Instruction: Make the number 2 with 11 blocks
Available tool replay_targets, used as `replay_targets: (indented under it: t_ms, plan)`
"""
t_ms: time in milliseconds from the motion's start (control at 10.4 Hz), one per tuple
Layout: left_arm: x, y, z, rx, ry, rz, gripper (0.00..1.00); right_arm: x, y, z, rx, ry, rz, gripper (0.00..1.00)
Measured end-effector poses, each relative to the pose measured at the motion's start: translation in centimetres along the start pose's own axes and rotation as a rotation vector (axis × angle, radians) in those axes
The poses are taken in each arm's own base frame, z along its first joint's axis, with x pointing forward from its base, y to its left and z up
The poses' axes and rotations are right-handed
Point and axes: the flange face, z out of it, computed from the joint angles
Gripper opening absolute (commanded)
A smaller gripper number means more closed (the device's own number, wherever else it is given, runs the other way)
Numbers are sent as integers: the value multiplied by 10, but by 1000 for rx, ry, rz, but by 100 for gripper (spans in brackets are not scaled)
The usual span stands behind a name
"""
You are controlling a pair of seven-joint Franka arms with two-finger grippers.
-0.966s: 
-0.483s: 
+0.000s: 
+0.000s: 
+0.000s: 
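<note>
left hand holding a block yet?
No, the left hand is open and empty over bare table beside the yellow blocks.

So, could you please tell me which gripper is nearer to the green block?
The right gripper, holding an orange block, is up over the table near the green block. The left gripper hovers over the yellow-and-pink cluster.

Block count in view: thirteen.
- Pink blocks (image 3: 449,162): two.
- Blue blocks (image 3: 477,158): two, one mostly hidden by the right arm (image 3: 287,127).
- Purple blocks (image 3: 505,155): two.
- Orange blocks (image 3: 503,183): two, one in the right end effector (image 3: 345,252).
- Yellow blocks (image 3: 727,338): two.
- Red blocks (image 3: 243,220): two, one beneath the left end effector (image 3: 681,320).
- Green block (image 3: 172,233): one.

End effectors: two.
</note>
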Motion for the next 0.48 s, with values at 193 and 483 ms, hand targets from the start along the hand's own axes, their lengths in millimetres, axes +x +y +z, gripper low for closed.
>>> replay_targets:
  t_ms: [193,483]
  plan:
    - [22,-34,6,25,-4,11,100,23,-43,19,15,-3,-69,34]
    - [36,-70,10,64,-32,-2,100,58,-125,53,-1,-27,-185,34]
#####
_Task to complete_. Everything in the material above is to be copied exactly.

_Result of the exercise_.
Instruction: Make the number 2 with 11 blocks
Available tool replay_targets, used as `replay_targets: (indented under it: t_ms, plan)`
"""
t_ms: time in milliseconds from the motion's start (control at 10.4 Hz), one per tuple
Layout: left_arm: x, y, z, rx, ry, rz, gripper (0.00..1.00); right_arm: x, y, z, rx, ry, rz, gripper (0.00..1.00)
Measured end-effector poses, each relative to the pose measured at the motion's start: translation in centimetres along the start pose's own axes and rotation as a rotation vector (axis × angle, radians) in those axes
The poses are taken in each arm's own base frame, z along its first joint's axis, with x pointing forward from its base, y to its left and z up
The poses' axes and rotations are right-handed
Point and axes: the flange face, z out of it, computed from the joint angles
Gripper opening absolute (commanded)
A smaller gripper number means more closed (the device's own number, wherever else it is given, runs the other way)
Numbers are sent as integers: the value multiplied by 10, but by 1000 for rx, ry, rz, but by 100 for gripper (spans in brackets are not scaled)
The usual span stands behind a name
"""
You are controlling a pair of seven-joint Franka arms with two-finger grippers.
-0.966s: 
-0.483s: 
+0.000s: 
+0.000s: 
+0.000s: 
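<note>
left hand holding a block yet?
No, the left hand is open and empty over bare table beside the yellow blocks.

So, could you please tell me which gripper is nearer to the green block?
The right gripper, holding an orange block, is up over the table near the green block. The left gripper hovers over the yellow-and-pink cluster.

Block count in view: thirteen.
- Pink blocks (image 3: 449,162): two.
- Blue blocks (image 3: 477,158): two, one mostly hidden by the right arm (image 3: 287,127).
- Purple blocks (image 3: 505,155): two.
- Orange blocks (image 3: 503,183): two, one in the right end effector (image 3: 345,252).
- Yellow blocks (image 3: 727,338): two.
- Red blocks (image 3: 243,220): two, one beneath the left end effector (image 3: 681,320).
- Green block (image 3: 172,233): one.

End effectors: two.
</note>
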Motion for the next 0.48 s, with values at 193 and 483 ms, hand targets from the start along the hand's own axes, their lengths in millimetres, axes +x +y +z, gripper low for closed.
>>> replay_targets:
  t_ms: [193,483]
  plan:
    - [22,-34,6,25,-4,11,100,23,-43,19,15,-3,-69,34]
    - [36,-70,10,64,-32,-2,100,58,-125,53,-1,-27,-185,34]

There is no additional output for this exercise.